[Start of section]
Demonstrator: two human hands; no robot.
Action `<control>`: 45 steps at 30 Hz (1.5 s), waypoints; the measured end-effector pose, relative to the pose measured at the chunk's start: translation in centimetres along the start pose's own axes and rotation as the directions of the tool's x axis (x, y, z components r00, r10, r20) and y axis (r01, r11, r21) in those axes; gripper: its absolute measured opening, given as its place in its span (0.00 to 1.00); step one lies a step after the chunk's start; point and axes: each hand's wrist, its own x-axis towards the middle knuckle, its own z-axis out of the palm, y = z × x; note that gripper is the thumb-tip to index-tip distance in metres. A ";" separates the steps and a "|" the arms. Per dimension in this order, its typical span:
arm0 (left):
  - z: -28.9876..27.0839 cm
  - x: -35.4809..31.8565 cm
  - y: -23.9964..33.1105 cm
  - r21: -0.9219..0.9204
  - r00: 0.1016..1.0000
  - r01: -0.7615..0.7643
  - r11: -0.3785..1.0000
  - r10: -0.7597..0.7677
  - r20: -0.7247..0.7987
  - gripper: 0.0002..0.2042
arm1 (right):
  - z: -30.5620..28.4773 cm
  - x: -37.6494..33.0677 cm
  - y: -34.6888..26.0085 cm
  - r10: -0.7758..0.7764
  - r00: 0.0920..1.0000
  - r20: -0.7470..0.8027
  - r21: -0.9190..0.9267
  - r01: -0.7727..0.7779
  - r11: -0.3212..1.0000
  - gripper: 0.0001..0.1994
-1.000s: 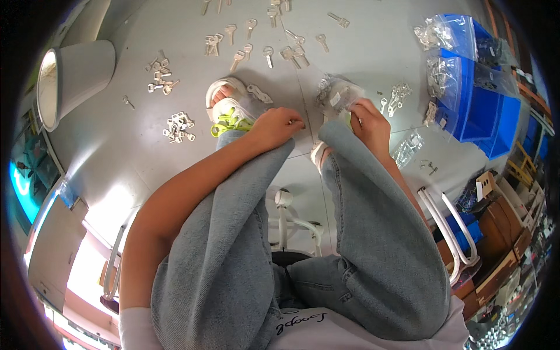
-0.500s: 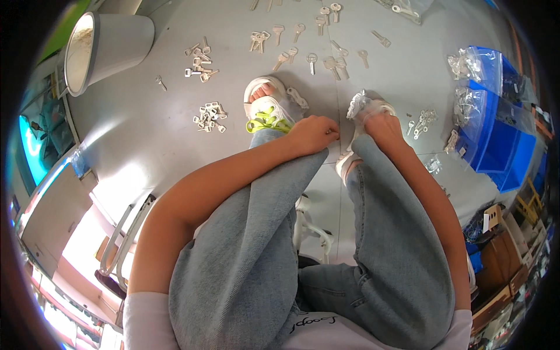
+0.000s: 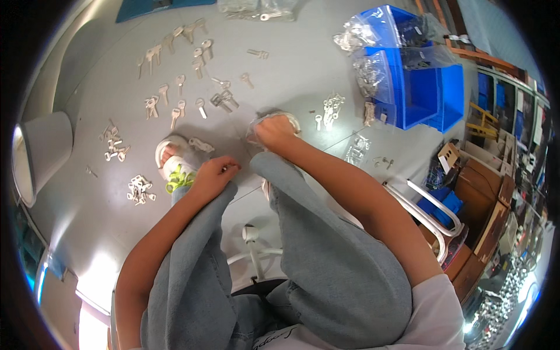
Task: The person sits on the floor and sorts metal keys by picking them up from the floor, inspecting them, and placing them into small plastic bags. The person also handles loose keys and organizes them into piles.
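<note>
Since the frame half a second back the view has swung: the blue bins now sit at 1 o'clock, the grey cylinder has slid to the 9 o'clock rim, and the hands have drawn apart.

Right hand (image 3: 274, 131) is closed in a fist over a crumpled clear plastic bag (image 3: 256, 127), just above the right knee, near picture centre, toward 12 o'clock. The bag looks thin and wrinkled, partly bunched under the fingers; contents cannot be told.

Left hand (image 3: 213, 175) rests on the left knee, fingers curled in with the tips pinched together; whether it holds anything cannot be told.

Person seated, pale blue denim trouser legs (image 3: 326, 256) filling the lower half. A white sandal with yellow-green strap (image 3: 175, 166) sits on the grey floor (image 3: 93, 192) just left of the left hand.

Small flat silver metal lugs (image 3: 175, 111) lie scattered over the floor from 10 to 12 o'clock, singly and in little heaps; one heap (image 3: 139, 189) at 9 o'clock, another cluster (image 3: 329, 108) just right of the bag.

Blue plastic storage bins (image 3: 426, 93) at 1 o'clock, with clear bags of metal parts (image 3: 370, 73) leaning on them. Grey cylinder (image 3: 44, 151) at 9 o'clock. White tubular chair frame (image 3: 431, 213) at 3 o'clock.
</note>
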 end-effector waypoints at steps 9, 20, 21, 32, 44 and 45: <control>0.5 0.7 -0.2 -0.007 1.000 -0.017 1.000 0.017 0.009 0.09 | -1.6 -2.0 0.9 -0.130 0.989 -0.067 0.002 0.131 0.991 0.15; 0.5 0.9 -1.0 -0.001 1.000 -0.002 1.000 0.002 0.025 0.11 | -1.9 -1.1 -0.5 0.011 0.999 -0.036 0.028 -0.010 1.000 0.15; 0.7 1.0 -1.0 -0.004 1.000 -0.018 1.000 0.018 -0.018 0.12 | -3.6 -2.1 -0.6 0.017 0.998 -0.053 0.074 -0.013 0.997 0.15; -2.3 0.4 5.7 -0.781 0.978 0.164 0.603 0.005 0.209 0.25 | -11.4 -10.5 -2.9 0.094 0.907 -0.410 0.739 0.270 0.617 0.22; -2.6 -0.8 8.7 -0.340 0.965 -0.262 0.903 0.249 -0.083 0.20 | -12.9 -11.1 -4.5 0.369 0.873 -0.320 0.947 0.293 0.129 0.12; -2.7 -0.9 9.1 -0.318 0.971 -0.238 0.918 0.232 -0.057 0.20 | -12.9 -11.1 -4.4 0.380 0.867 -0.321 0.947 0.284 0.153 0.12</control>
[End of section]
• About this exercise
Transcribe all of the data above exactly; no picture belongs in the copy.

• Task response
Demonstrator: two human hands; no robot.
Action `<control>`: 45 steps at 30 Hz (1.5 s), waypoints; the measured end-effector pose, relative to the pose measured at the chunk's start: translation in centimetres along the start pose's own axes and rotation as the directions of the tool's x axis (x, y, z components r00, r10, r20) and y axis (r01, r11, r21) in those axes; gripper: its absolute measured opening, given as its place in its span (0.00 to 1.00); step one lies a step after the chunk's start; point and axes: each hand's wrist, its own x-axis towards the middle knuckle, its own z-axis out of the palm, y = z × x; note that gripper is the thumb-tip to index-tip distance in metres. A ";" separates the steps and a "|" the arms. Per dimension in this order, its typical span:
arm0 (left):
  - z: -28.9876..27.0839 cm
  - x: -35.4809..31.8565 cm
  - y: -23.9964..33.1105 cm
  - r21: -0.9219..0.9204
  - r00: 0.1016..1.0000
  - r01: -0.7615..0.7643
  - r11: -0.3785..1.0000
  - r10: -0.7597..0.7677
  - r20: -0.7247..0.7987
  - gripper: 0.0002..0.2042
arm1 (right):
  - z: -30.5620..28.4773 cm
  - x: -37.6494..33.0677 cm
  - y: -34.6888..26.0085 cm
  - r10: -0.7758..0.7764
  - r00: 0.0920..1.0000
  - r20: -0.7470..0.8027
  - r21: -0.9190..0.9267
  - r01: -0.7727..0.7779
  - r11: -0.3212..1.0000
  - gripper: 0.0001..0.1994
-1.000s: 
-0.500s: 
+0.000s: 
Task: The person sits on the floor and sorts metal keys by picking them up from the floor, inspecting them, and placing them into small plastic bags. The person also handles loose keys and organizes them into piles.
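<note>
Since the frame half a second back the view has swung: the blue bins now sit at 1 o'clock, the grey cylinder has slid to the 9 o'clock rim, and the hands have drawn apart.

Right hand (image 3: 274, 131) is closed in a fist over a crumpled clear plastic bag (image 3: 256, 127), just above the right knee, near picture centre, toward 12 o'clock. The bag looks thin and wrinkled, partly bunched under the fingers; contents cannot be told.

Left hand (image 3: 213, 175) rests on the left knee, fingers curled in with the tips pinched together; whether it holds anything cannot be told.

Person seated, pale blue denim trouser legs (image 3: 326, 256) filling the lower half. A white sandal with yellow-green strap (image 3: 175, 166) sits on the grey floor (image 3: 93, 192) just left of the left hand.

Small flat silver metal lugs (image 3: 175, 111) lie scattered over the floor from 10 to 12 o'clock, singly and in little heaps; one heap (image 3: 139, 189) at 9 o'clock, another cluster (image 3: 329, 108) just right of the bag.

Blue plastic storage bins (image 3: 426, 93) at 1 o'clock, with clear bags of metal parts (image 3: 370, 73) leaning on them. Grey cylinder (image 3: 44, 151) at 9 o'clock. White tubular chair frame (image 3: 431, 213) at 3 o'clock.
</note>
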 end-effector waypoints at steps 9, 20, 21, 32, 44 and 45: <control>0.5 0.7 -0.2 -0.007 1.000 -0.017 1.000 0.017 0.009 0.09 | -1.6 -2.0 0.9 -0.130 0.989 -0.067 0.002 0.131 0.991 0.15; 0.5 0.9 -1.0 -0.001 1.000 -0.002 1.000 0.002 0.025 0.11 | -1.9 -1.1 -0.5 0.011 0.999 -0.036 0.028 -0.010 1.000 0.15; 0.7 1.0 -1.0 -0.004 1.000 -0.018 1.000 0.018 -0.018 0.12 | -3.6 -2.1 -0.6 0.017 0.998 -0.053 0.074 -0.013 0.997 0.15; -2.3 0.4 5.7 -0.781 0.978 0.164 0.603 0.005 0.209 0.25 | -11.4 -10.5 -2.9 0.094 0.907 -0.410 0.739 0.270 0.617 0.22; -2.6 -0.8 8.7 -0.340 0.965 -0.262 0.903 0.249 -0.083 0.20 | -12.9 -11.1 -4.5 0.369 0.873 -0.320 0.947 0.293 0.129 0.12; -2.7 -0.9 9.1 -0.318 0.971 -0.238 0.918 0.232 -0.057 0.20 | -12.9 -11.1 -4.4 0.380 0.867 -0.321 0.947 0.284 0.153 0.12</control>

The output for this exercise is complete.